YOUR GOAL
Look through the data that follows and work out how many lines contain the string "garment". Nothing but that number should be given.

DATASET EXCERPT
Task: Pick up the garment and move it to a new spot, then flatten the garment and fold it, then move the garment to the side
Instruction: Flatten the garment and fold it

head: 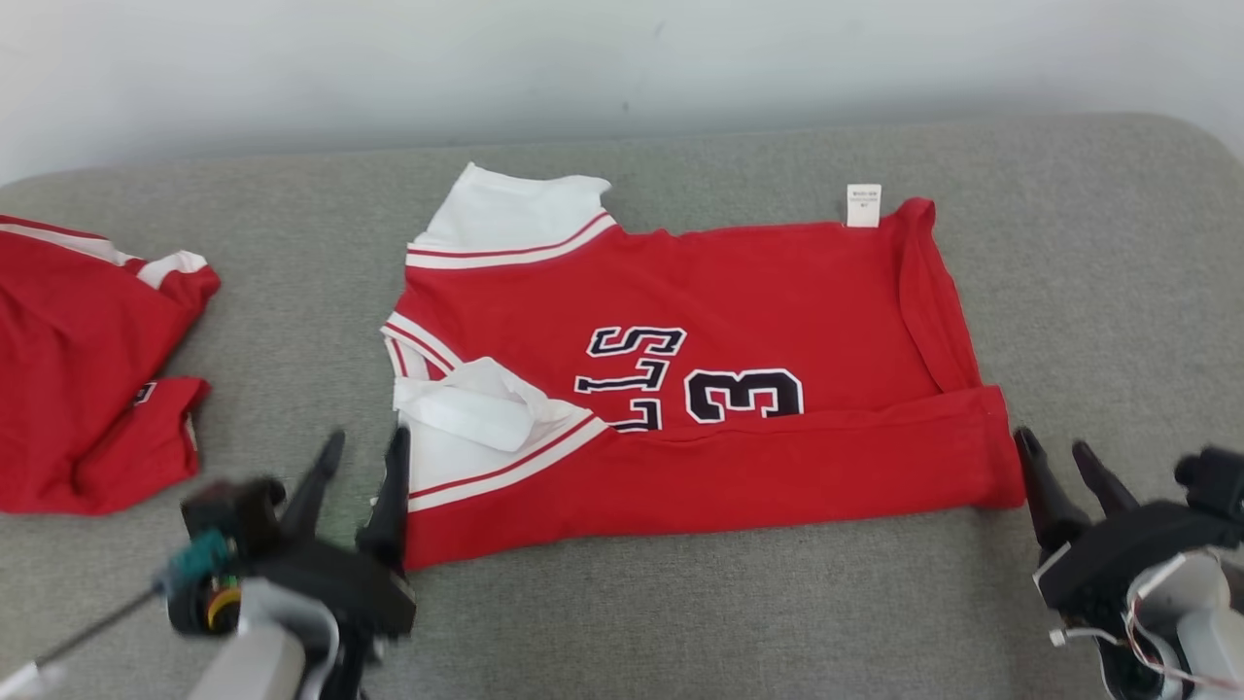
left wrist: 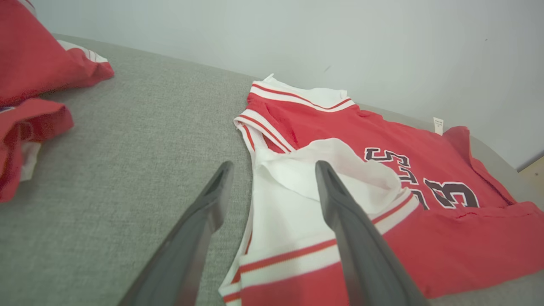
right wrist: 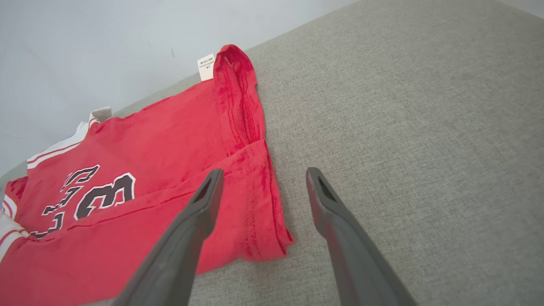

EXERCISE SOLUTION
2